§ WHAT TO WORK ON:
If a line below contains the word "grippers", count it. Please give the total and nothing else.

• • • •

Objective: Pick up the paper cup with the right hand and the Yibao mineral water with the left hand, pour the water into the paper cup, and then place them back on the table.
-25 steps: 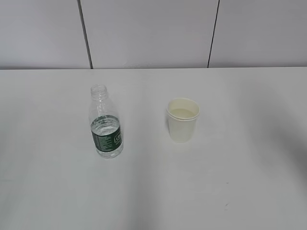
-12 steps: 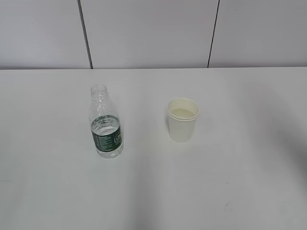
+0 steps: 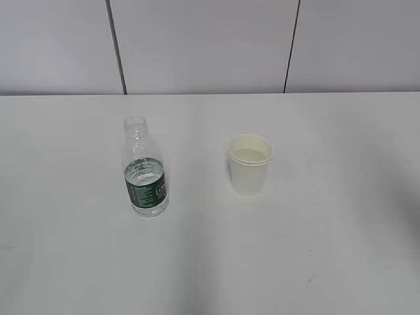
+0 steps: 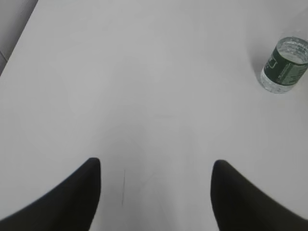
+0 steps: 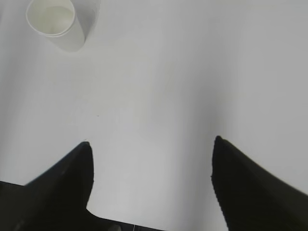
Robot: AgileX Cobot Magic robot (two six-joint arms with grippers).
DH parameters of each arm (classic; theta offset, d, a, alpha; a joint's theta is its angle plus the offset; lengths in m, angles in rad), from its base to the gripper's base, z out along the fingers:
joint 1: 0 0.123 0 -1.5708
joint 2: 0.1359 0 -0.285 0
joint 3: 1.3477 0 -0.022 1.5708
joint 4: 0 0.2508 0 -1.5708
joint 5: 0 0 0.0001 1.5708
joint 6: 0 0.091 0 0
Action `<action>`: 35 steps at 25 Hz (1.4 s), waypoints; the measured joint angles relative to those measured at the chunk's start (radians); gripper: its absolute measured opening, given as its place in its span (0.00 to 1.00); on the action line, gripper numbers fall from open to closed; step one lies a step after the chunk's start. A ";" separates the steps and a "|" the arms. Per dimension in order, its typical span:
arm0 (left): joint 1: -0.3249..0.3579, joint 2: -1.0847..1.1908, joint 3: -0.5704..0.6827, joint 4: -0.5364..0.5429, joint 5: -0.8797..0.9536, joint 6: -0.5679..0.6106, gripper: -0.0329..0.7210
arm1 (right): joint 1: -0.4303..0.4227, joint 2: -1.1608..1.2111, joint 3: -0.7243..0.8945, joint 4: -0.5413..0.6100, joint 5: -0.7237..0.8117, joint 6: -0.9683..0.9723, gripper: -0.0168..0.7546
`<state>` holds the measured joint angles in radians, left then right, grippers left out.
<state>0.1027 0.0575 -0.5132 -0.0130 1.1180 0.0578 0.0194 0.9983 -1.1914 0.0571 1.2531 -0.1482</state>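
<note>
The Yibao mineral water (image 3: 144, 172), a clear uncapped bottle with a dark green label, stands upright on the white table (image 3: 210, 262), left of centre. The paper cup (image 3: 249, 164) stands upright to its right, with some liquid inside. Neither arm shows in the exterior view. In the left wrist view my left gripper (image 4: 156, 166) is open and empty above bare table, with the bottle (image 4: 285, 65) far off at the upper right. In the right wrist view my right gripper (image 5: 151, 144) is open and empty, with the cup (image 5: 55, 24) far off at the upper left.
A grey panelled wall (image 3: 210, 46) runs behind the table's far edge. The table's left edge (image 4: 17, 43) shows in the left wrist view. A tiny dark speck (image 3: 308, 281) lies on the tabletop at the front right.
The bottle and cup have not moved. The soft shadow at the right edge of the table has faded a little.
</note>
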 joint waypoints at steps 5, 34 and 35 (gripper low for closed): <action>0.000 -0.033 0.000 0.000 -0.005 0.001 0.64 | 0.000 -0.070 0.029 0.000 0.004 0.000 0.79; 0.000 -0.076 0.000 0.000 -0.005 0.001 0.64 | 0.000 -0.604 0.657 0.000 -0.095 0.000 0.79; 0.000 -0.076 0.000 0.000 -0.005 0.001 0.64 | 0.000 -0.626 0.682 -0.006 -0.100 0.002 0.79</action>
<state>0.1027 -0.0181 -0.5132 -0.0130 1.1134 0.0588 0.0194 0.3722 -0.5089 0.0510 1.1534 -0.1462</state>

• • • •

§ ANSWER BOX:
2